Operation

The Key Aspects of Standard Operation Protocol at Insect Farms

In relatively young and novel industries like insect production, knowledge and know-how are crucial to success. As an insect producer you are a pioneer, frequently using experimentation to find the best possible methods for your chosen insect species. Making, and learning from, potentially costly mistakes is the reality of the farming process. Multiple variables can be used to define farming and business success. However, Cogastro highlights the main aspects that are critical in insect farming: planning, documenting, scheduling, and controlling the quality of your process.

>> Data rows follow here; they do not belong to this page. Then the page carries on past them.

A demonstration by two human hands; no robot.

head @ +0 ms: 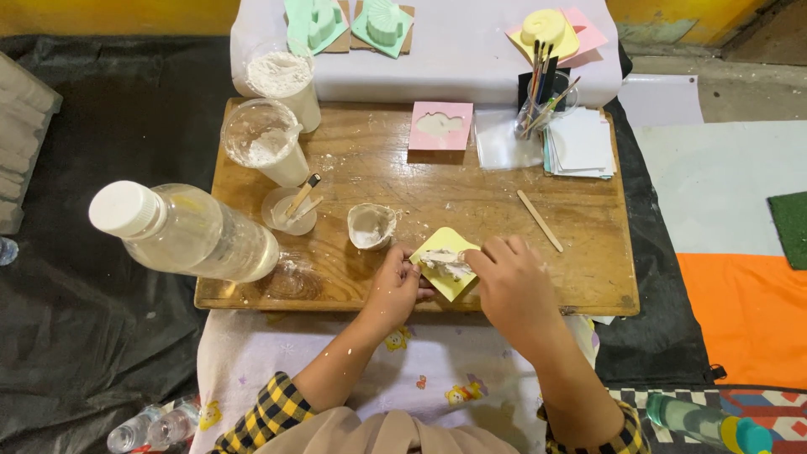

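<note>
Worktop: a low wooden worktop [588, 252], dusted with white powder, set over a dark sheet.
Yellow mould: one small yellow mould [445, 262] at the front edge of the worktop, between the two hands, with whitish paste lying in its hollow.
Left hand: the left hand [397, 286] is curled at the mould's left side, fingertips pressed against its edge, holding it in place.
Right hand: the right hand [508, 282] comes in from the right, knuckles up, fingers bent and pinched down onto the paste; whether they grip a tool I cannot tell.
Small cup: one small cup [371, 226] smeared with white paste, just beside the mould, to its upper left.
Powder cups: two clear plastic cups of white powder, one [263, 141] on the worktop's left side, the other [282, 80] behind it.
Lid: one clear round lid [290, 210] with two sticks lying across it.
Loose stick: one wooden stick [540, 220] lying apart, right of centre.
Pink mould: one pink square mould [440, 126] filled with white, near the back edge.
Brush jar: one clear jar [545, 101] of several brushes, beside a stack of white squares [580, 143].
Back row: two green moulds [315, 23] and one yellow mould on pink card [545, 32], on white cloth.
Bottle: one clear bottle with a white cap [181, 231], close to the camera on the left.
</note>
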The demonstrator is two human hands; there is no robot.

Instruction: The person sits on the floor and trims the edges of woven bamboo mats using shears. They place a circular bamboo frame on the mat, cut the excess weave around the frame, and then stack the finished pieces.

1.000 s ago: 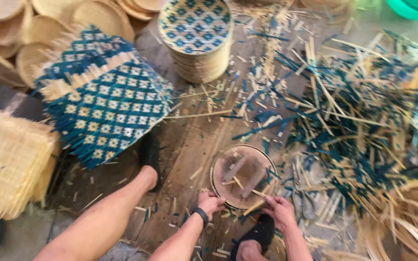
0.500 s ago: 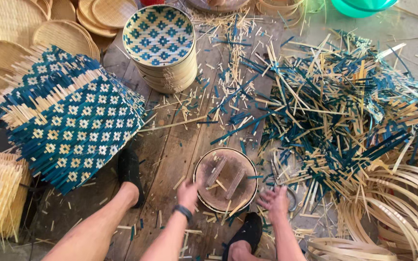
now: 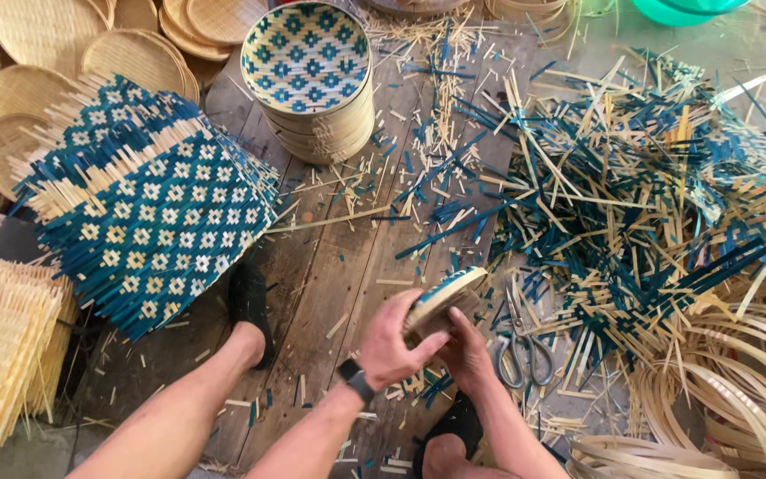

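Stack of blue-patterned woven trays [image 3: 308, 62], scissors [image 3: 521, 348], heap of bamboo strips [image 3: 649, 195], bamboo hoops [image 3: 738, 399]

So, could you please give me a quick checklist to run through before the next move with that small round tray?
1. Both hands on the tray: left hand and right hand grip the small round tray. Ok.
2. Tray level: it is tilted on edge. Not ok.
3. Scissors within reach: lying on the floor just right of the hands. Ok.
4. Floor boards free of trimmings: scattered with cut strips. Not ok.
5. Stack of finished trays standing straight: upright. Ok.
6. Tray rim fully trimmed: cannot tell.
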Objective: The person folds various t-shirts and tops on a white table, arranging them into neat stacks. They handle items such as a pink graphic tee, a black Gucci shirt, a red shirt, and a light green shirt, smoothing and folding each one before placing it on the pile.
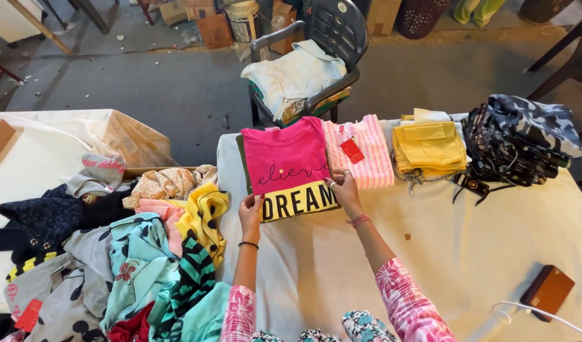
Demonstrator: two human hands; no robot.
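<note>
- A folded pink cotton T-shirt with a yellow band along its lower edge (284, 166) lies flat on the white cloth-covered table (468, 247), at the table's far left end.
- Its long axis runs away from the person; the neckline points to the far edge, the yellow band toward the person.
- The left hand (250, 212) pinches the near left corner of the band, fingers closed on the cloth.
- The right hand (343, 189) grips the near right corner the same way.
- A small red rectangular hang tag (352, 151) lies on the pink-and-white striped folded garment (367, 155) just right of the shirt.
- A black rectangular tag (471, 185) hangs beside the folded yellow garments (429, 145).
- A brown flat box (548, 290) sits near the right edge.
</note>
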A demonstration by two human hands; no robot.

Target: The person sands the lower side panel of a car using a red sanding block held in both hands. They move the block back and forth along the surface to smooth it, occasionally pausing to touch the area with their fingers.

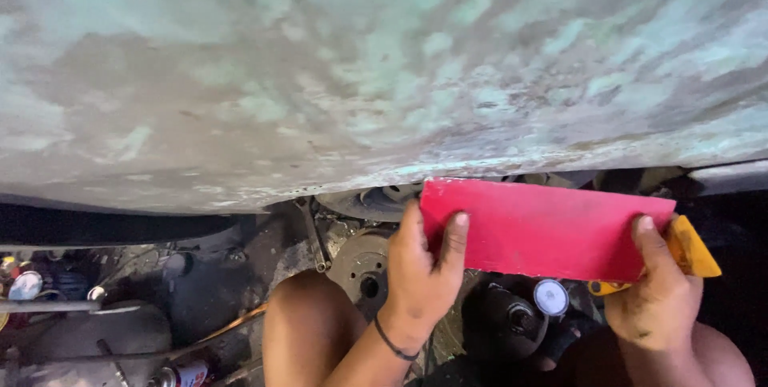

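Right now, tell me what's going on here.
A person holds a red block with both hands against the lower edge of a sanded, patchy green-grey panel. The left hand grips its left end; the right hand grips the right end along with a yellow scraper. Below, a brake disc and spray can lie on the floor.

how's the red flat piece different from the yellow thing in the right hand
The red flat piece is a broad, long rectangle; the yellow thing is small and wedge-shaped. The red piece is gripped by both the left hand and right hand; the yellow thing sits in the right hand only, mostly hidden behind the red piece. Both are held just below the worn grey-green panel.
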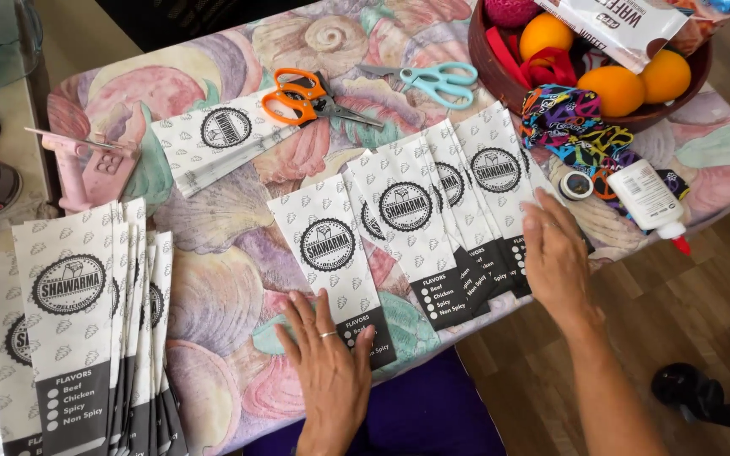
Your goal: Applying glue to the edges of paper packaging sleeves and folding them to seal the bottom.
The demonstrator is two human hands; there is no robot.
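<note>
Shell-print tablecloth [238, 253] covered with printed paper sleeves.

At the near edge, the left hand [329, 363] lies flat, fingers spread, gripping nothing, on a single paper sleeve [331, 253]; the right hand [558, 257] presses open-palmed on the fanned row of sleeves [441, 219]. These thin, slick sleeves overhang the edge and could slide off. Farther: orange scissors [310, 97], teal scissors [433, 80], wooden fruit bowl [500, 80].
</note>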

Numerous things will influence your insect farm output, for example, changes within the environment, feed formulation, physical handling of operations.  A lot of variables that affect production can, and should, be controlled to measure the outcome of existing breeding and rearing programs, to allow for workflow optimization.

Planning

It is likely that you will not change your workflow every day. To enable the accuracy of insights, insect production companies must run variations of the process changes for at least a couple of cycles to gather enough data and identify the impact of any changes. By defining an operation plan in a structured, data-driven way, you will be able to check any assumptions you made, implement modifications, and rerun the updated process. By repeating and re-evaluating your programs, you can compare outcomes and make informed decisions about how to best optimize your insect production. As this is a new field, you may also want to try and measure the impact of new techniques from time to time, as they become available. Before implementing any operational change, a well-defined plan is needed. 

Documentation

To create, evolve and control consistent processes in your farm, requires keeping detailed, up-to-date, process documentation. Not only does documentation enable you to optimize your processes effectively, but it also means you can transfer know-how more quickly. For example, it can provide continuity when a key employee leaves or goes on vacation, or to train new staff and continue farming as usual. Documenting your farm’s workflows in a pre-agreed and standardized way ensures expertise stays in the company. Also, do not forget that recording past failures is also useful — recording things that did not work so well ensures you do not make the same mistakes twice. Knowledge transfer and alignment within an organization is crucial to replicate and ensure continued success, and to ensure good standard documentation is essential.

Scheduling

When your operation manager has a well-defined and documented process, the last and the most challenging part is implementation. However, the challenge is to remain agile when more than one person is involved in the process. Whiteboarding ideas in meetings always help, but to ensure alignment and precise operations, agreed-on actions, schedule, and process changes should be saved and shared in an easily accessible way. Scheduling helps your staff remember and perform their adjusted daily tasks with a minimum of effort. 

Quality Control

At Cogastro, we know how hard it is to measure, improve and replicate your insect farming workflows. To better empower insect facilities, we have developed a new feature that brings value to your process documentation and standardization routines. Cogastro’s new quality control module can enable insect production companies to connect their commercial production and quality control information and to make sure that established processes work as expected. The quality control module includes feedstock, frass, and insect parameters. Additionally, as the software is accessible on mobile devices, it will enable the quality control manager to log and forward the key control points information instantly to related teams enabling you to save both time and effort in making sure everything in the facility runs smoothly.